● GIVEN INFORMATION
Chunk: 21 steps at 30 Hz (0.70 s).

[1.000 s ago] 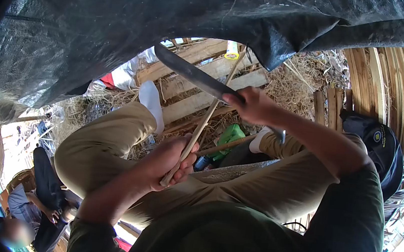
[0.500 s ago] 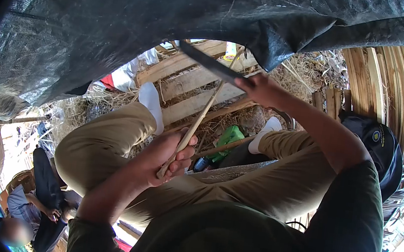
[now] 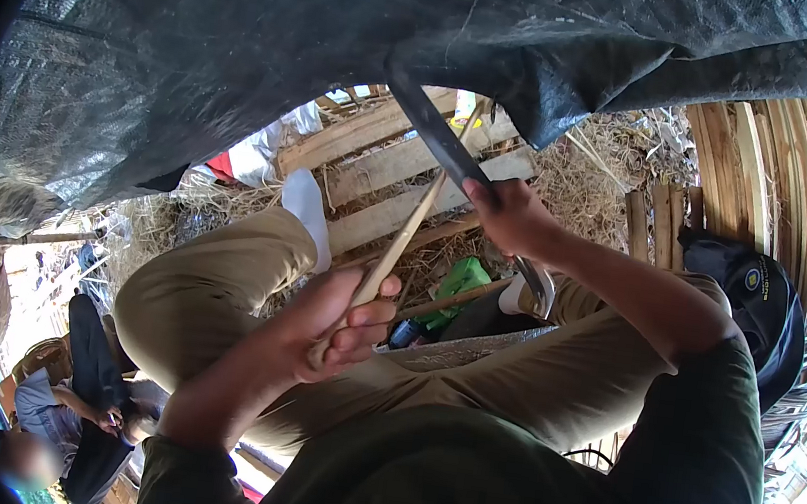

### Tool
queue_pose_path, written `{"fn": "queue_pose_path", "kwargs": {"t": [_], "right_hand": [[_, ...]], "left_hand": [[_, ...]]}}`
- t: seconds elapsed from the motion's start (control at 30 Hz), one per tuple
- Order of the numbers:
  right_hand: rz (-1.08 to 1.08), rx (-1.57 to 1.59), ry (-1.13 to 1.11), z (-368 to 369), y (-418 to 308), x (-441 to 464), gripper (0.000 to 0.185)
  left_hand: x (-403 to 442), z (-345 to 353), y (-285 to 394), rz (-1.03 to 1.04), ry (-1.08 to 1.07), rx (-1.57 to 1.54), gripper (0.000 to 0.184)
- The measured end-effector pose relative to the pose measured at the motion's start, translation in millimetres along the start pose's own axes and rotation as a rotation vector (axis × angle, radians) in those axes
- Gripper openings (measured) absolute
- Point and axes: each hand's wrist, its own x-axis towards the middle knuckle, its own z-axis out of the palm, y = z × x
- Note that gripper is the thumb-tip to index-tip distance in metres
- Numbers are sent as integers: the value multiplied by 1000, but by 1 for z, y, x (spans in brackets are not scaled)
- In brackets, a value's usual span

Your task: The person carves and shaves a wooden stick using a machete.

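Left hand (image 3: 333, 319), near centre, is closed around the lower end of a stick (image 3: 409, 228). Right hand (image 3: 514, 215), right of centre, grips a knife (image 3: 435, 130), blade slanting toward upper centre; blade-to-stick contact cannot be determined.

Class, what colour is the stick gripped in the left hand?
The stick is pale yellowish tan, seen best in the head view.

Rough, daylit work yard: dark plastic sheeting (image 3: 252, 12) spans the top; straw (image 3: 593, 185) and wooden slats (image 3: 373, 170) upper centre; stacked planks (image 3: 803, 180) upper right.
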Motion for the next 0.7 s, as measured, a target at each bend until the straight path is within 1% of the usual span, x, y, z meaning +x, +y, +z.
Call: {"fn": "queue_pose_path", "kwargs": {"t": [0.03, 0.13, 0.23, 0.33, 0.37, 0.47, 0.57, 0.6, 0.7], "right_hand": [[-48, 66, 2, -3, -9, -10, 66], [49, 10, -113, -25, 1, 21, 66], [103, 19, -23, -33, 1, 24, 65], [30, 41, -53, -11, -11, 0, 66], [12, 60, -41, -11, -10, -1, 66], [71, -88, -163, -39, 2, 24, 64], [111, -16, -70, -43, 8, 29, 60], [58, -3, -6, -32, 8, 23, 57], [63, 208, -22, -24, 2, 9, 49]], "left_hand": [[-5, 1, 2, -12, -30, -34, 16], [6, -16, 2, 9, -75, 18, 12], [7, -12, 1, 4, -46, -50, 15], [1, -10, 0, -10, -89, -47, 15], [2, -10, 1, 1, -64, -32, 15], [6, -8, -3, 8, -13, -10, 15], [5, -9, -1, 6, -34, -2, 16], [1, -8, -1, -1, -58, -9, 16], [-9, -8, -8, -36, -61, -26, 16]]}}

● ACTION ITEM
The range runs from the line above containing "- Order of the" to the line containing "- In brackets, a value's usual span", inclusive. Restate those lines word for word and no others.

● SOLUTION FOR THIS EXERCISE
- Order of the numbers:
  right_hand: rz (-1.08 to 1.08), rx (-1.57 to 1.59), ry (-1.13 to 1.11), z (-368 to 369), y (-418 to 308), x (-441 to 464), gripper (0.000 to 0.185)
  left_hand: x (-403 to 442), z (-345 to 353), y (-285 to 394), rz (-1.03 to 1.04), ry (-1.08 to 1.07), rx (-1.57 to 1.54), gripper (0.000 to 0.184)
- The measured end-effector pose relative to the pose measured at the motion's start, translation in millimetres along the start pose's own axes and rotation as a rotation vector (axis × angle, radians) in those axes
- Gripper openings (measured) absolute
- Point and axes: each hand's wrist, its own x-axis towards the middle knuckle, its own z-axis out of the palm, y = z × x
- Note that gripper is the thumb-tip to index-tip distance in metres
- Numbers are sent as integers: the value multiplied by 1000, but by 1 for z, y, x (spans in brackets are not scaled)
- In brackets, a value's usual span

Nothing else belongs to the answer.